Work to complete —
Leave out the images and output the records word for word.

Data extract —
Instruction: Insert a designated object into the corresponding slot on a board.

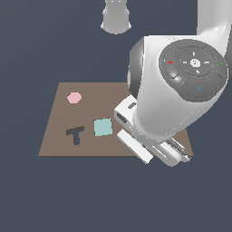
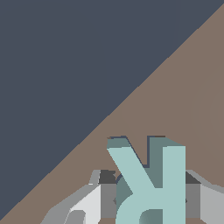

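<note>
Exterior view: the arm hides most of the end effector (image 1: 156,152) over the board (image 1: 59,136) near its right edge. Wrist view: its fingers (image 2: 94,203) apparently pinch the teal R (image 2: 153,183) above the board.

1. A flat brown board (image 1: 59,136) lies on a dark grey-blue floor (image 1: 113,199).
2. A small pink hexagon (image 1: 74,97) sits on the board near its far corner, on the exterior view's left.
3. A dark T-shaped hole (image 1: 76,134) is cut in the board, closer to the near edge.
4. A light teal square (image 1: 103,127) lies just beside the T hole, on the side toward the exterior view's right.
5. A big white robot arm (image 1: 167,99) hangs over the board's side at the exterior view's right and hides that part.
6. The gripper (image 1: 149,149) points down near the board's near edge. Its fingertips are too hidden to tell how they stand.
7. A white post (image 1: 116,16) stands on the floor beyond the board.
</note>
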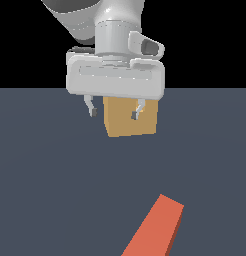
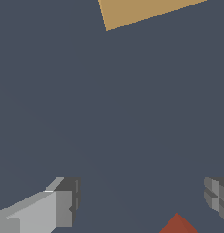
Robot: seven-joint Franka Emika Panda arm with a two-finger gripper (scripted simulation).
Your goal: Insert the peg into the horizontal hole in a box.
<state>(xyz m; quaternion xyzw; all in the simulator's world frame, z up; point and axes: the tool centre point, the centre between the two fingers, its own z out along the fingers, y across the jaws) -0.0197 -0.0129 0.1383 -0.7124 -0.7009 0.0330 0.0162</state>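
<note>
My gripper (image 1: 116, 112) hangs above the dark slate floor (image 1: 50, 165) with its two fingers spread wide apart and nothing between them; in the wrist view one finger (image 2: 63, 205) sits far from the other (image 2: 218, 198), with only bare floor in the gap. In the exterior view my white hand body covers the top of the box (image 1: 130, 122), a plain tan cube that sits on the floor farther from the camera than I am, and one of my fingertips (image 1: 137, 112) overlaps its front face, so I cannot make out the hole on that face for certain. My other fingertip (image 1: 92, 111) shows just off the box's edge toward the exterior view's left. The peg (image 1: 155, 230) lies flat on the floor well apart from the box, nearer the exterior camera, and only its orange-red half shows, running off the lower edge of the frame; the pale half is out of view. In the wrist view I see just a corner of the box (image 2: 141, 11) at one edge and a small red tip of the peg (image 2: 177, 224) at the opposite edge, close to the line between my fingers. Nothing else lies on the floor between the peg and the box, and above the floor's far edge the background is black
</note>
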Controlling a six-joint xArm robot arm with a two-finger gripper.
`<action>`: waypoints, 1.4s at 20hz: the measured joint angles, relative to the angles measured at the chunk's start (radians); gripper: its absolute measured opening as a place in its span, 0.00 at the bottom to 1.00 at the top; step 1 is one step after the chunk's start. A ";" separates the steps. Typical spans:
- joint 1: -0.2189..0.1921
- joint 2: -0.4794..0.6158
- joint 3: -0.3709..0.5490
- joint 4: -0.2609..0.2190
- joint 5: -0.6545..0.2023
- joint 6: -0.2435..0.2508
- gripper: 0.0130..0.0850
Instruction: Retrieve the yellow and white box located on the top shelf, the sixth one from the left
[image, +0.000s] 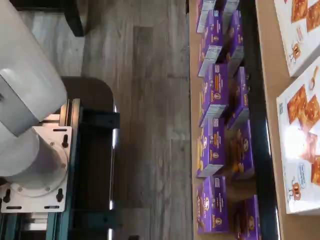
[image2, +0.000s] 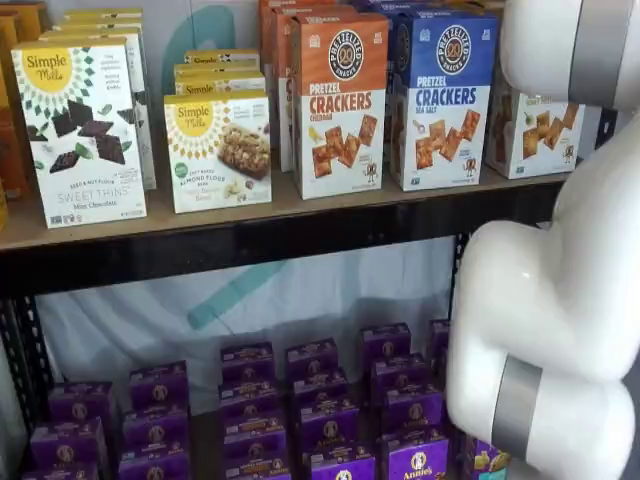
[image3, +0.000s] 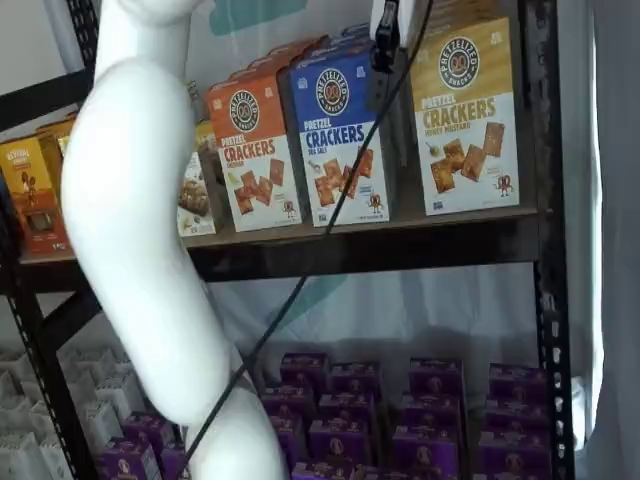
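On the top shelf (image3: 400, 245), the orange carton (image3: 250, 150) and blue carton (image3: 345, 135) stand left of the yellow and white box (image3: 465, 115); the gripper (image3: 385, 45) hangs between them, fingers unreadable.

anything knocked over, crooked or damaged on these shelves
Nothing stands out. On the top shelf the yellow and white box stands upright, square beside the blue-topped carton and the orange-topped carton. The purple boxes below sit in tidy rows. The hand hangs in front of the cartons; whether it is open cannot be told.
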 joint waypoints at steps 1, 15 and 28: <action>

Answer below —
Instruction: Insert a designated object into the corresponding slot on a board.


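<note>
Exterior view: the arm hides most of the end effector (image 1: 156,152) over the board (image 1: 59,136) near its right edge. Wrist view: its fingers (image 2: 94,203) apparently pinch the teal R (image 2: 153,183) above the board.

1. A flat brown board (image 1: 59,136) lies on a dark grey-blue floor (image 1: 113,199).
2. A small pink hexagon (image 1: 74,97) sits on the board near its far corner, on the exterior view's left.
3. A dark T-shaped hole (image 1: 76,134) is cut in the board, closer to the near edge.
4. A light teal square (image 1: 103,127) lies just beside the T hole, on the side toward the exterior view's right.
5. A big white robot arm (image 1: 167,99) hangs over the board's side at the exterior view's right and hides that part.
6. The gripper (image 1: 149,149) points down near the board's near edge. Its fingertips are too hidden to tell how they stand.
7. A white post (image 1: 116,16) stands on the floor beyond the board.
</note>
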Robot: seven-joint Franka Emika Panda arm with a two-finger gripper (scripted simulation).
Your goal: Insert the peg into the horizontal hole in a box.
<state>(xyz m; quaternion xyzw; all in the simulator's world frame, z up; point and axes: the tool centre point, the centre between the two fingers, its own z out along the fingers, y across the jaws) -0.0197 -0.0129 0.1383 -0.7124 -0.7009 0.0330 0.0162</state>
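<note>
My gripper (image 1: 116, 112) hangs above the dark slate floor (image 1: 50, 165) with its two fingers spread wide apart and nothing between them; in the wrist view one finger (image 2: 63, 205) sits far from the other (image 2: 218, 198), with only bare floor in the gap. In the exterior view my white hand body covers the top of the box (image 1: 130, 122), a plain tan cube that sits on the floor farther from the camera than I am, and one of my fingertips (image 1: 137, 112) overlaps its front face, so I cannot make out the hole on that face for certain. My other fingertip (image 1: 92, 111) shows just off the box's edge toward the exterior view's left. The peg (image 1: 155, 230) lies flat on the floor well apart from the box, nearer the exterior camera, and only its orange-red half shows, running off the lower edge of the frame; the pale half is out of view. In the wrist view I see just a corner of the box (image 2: 141, 11) at one edge and a small red tip of the peg (image 2: 177, 224) at the opposite edge, close to the line between my fingers. Nothing else lies on the floor between the peg and the box, and above the floor's far edge the background is black
</note>
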Controlling a six-joint xArm robot arm with a two-finger gripper.
`<action>`: waypoints, 1.4s at 20hz: the measured joint angles, relative to the angles measured at the chunk's start (radians); gripper: its absolute measured opening as a place in its span, 0.00 at the bottom to 1.00 at the top; step 1 is one step after the chunk's start. A ";" separates the steps. Typical spans:
- joint 1: -0.2189..0.1921
- joint 2: -0.4794..0.6158
- joint 3: -0.3709..0.5490
- joint 4: -0.2609..0.2190
- joint 5: -0.6545..0.2023
- joint 6: -0.2435..0.2508
- gripper: 0.0130..0.0850
Instruction: Retrieve the yellow and white box located on the top shelf, the sixth one from the left
[image, +0.000s] 
[image2, +0.000s] 
[image3, +0.000s] 
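On the top shelf (image3: 400, 245), the orange carton (image3: 250, 150) and blue carton (image3: 345, 135) stand left of the yellow and white box (image3: 465, 115); the gripper (image3: 385, 45) hangs between them, fingers unreadable.

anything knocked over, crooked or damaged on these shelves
Nothing stands out. On the top shelf the yellow and white box stands upright, square beside the blue-topped carton and the orange-topped carton. The purple boxes below sit in tidy rows. The hand hangs in front of the cartons; whether it is open cannot be told.
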 joint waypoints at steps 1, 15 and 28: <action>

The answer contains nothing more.